• [Requirement]
Below are records; quote them exactly from the first line through the line that contains "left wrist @".

Segment Start: Dataset records

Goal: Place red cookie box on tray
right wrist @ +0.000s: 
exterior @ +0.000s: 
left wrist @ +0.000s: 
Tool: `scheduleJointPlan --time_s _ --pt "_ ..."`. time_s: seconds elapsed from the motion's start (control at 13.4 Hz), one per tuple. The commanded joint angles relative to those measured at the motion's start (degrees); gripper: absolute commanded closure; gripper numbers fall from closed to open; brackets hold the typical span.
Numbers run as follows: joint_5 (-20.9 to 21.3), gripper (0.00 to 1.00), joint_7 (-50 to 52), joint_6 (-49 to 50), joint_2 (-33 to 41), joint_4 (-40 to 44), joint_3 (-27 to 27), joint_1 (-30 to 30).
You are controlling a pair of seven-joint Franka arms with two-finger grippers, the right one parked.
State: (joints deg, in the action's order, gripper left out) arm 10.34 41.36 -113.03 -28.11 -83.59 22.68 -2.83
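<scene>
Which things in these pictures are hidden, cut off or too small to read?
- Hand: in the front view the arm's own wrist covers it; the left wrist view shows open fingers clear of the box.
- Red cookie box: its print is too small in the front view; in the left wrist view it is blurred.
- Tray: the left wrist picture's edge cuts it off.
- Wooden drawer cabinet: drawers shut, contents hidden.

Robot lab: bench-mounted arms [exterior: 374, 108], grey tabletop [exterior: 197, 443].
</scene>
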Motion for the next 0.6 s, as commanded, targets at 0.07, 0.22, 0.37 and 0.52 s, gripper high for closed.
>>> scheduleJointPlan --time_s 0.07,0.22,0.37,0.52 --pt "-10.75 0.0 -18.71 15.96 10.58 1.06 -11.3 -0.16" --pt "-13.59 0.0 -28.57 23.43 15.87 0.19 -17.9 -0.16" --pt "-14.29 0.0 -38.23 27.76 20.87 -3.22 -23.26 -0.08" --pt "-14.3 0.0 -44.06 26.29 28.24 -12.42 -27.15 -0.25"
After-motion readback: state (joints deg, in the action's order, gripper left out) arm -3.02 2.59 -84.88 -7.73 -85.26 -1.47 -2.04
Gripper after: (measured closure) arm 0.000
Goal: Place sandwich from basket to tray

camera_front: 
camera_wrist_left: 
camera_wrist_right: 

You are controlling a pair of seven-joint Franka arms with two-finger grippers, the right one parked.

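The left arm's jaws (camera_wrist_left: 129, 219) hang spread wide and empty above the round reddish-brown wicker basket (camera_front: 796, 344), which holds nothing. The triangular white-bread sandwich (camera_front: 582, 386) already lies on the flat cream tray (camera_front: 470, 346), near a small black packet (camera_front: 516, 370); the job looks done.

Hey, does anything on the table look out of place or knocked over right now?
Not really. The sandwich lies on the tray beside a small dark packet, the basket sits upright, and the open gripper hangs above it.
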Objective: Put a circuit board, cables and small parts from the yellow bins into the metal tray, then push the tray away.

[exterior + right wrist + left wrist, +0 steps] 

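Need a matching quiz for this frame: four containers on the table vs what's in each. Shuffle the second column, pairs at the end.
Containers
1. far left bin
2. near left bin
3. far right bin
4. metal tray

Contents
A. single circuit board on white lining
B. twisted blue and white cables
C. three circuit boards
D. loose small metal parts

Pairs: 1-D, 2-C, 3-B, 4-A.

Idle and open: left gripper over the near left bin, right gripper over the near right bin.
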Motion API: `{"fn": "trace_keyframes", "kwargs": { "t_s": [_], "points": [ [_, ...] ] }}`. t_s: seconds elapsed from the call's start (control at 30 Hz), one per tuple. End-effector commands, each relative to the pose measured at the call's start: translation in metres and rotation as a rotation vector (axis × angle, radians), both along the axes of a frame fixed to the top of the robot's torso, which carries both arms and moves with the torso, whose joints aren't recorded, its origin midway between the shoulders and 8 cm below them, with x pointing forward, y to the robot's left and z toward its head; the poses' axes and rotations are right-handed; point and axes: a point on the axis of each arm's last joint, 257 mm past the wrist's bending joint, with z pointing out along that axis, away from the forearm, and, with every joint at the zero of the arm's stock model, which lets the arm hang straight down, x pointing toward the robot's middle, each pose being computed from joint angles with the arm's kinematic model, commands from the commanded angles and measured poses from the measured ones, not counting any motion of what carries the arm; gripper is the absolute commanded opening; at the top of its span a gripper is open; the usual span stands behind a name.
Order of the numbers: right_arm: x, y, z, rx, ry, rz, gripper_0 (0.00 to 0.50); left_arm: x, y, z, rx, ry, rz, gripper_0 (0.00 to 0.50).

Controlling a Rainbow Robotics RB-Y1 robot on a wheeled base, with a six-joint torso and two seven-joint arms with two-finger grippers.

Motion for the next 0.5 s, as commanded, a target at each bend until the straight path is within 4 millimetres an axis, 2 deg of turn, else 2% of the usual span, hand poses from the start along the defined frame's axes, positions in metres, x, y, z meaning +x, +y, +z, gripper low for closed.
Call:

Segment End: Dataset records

• [Result of the task]
Goal: Place red cookie box on tray
right wrist @ +0.000s: 
exterior @ +0.000s: 
left wrist @ +0.000s: 

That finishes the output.